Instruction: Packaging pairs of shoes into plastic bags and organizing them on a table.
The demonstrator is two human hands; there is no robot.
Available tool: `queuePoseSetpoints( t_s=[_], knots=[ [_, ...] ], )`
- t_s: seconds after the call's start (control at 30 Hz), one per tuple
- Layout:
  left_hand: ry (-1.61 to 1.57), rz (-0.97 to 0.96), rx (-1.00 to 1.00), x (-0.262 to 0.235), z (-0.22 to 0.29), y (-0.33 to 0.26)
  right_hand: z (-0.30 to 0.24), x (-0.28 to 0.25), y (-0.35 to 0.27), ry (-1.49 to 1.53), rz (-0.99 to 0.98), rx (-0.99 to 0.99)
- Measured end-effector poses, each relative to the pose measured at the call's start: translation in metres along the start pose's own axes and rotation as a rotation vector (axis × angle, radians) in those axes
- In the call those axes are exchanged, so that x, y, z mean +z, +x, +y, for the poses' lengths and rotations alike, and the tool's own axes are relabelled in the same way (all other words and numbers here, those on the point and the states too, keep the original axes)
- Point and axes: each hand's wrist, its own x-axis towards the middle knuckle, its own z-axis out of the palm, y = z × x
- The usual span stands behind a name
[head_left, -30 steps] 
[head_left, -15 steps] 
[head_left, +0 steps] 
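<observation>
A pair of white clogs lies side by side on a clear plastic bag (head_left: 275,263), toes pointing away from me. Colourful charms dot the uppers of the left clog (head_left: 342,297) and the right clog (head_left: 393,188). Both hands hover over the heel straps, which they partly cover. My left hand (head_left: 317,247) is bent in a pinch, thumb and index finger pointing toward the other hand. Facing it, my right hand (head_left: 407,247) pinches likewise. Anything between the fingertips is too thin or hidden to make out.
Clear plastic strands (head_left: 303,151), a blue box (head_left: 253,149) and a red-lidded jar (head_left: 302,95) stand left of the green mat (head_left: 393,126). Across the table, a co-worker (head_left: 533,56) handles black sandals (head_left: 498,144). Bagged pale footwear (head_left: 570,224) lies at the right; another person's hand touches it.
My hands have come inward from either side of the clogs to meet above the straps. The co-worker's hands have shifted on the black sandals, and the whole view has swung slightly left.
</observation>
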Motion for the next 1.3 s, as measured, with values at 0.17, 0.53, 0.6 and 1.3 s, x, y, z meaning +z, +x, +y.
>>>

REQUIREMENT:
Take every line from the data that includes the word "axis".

EXERCISE RESPONSE:
- Measured end-effector poses, each relative to the pose measured at the call's start: translation in metres along the start pose's own axes and rotation as a rotation vector (axis × angle, radians) in those axes
- Point and axes: each hand's wrist, its own x-axis towards the middle knuckle, its own z-axis out of the palm, y = z × x

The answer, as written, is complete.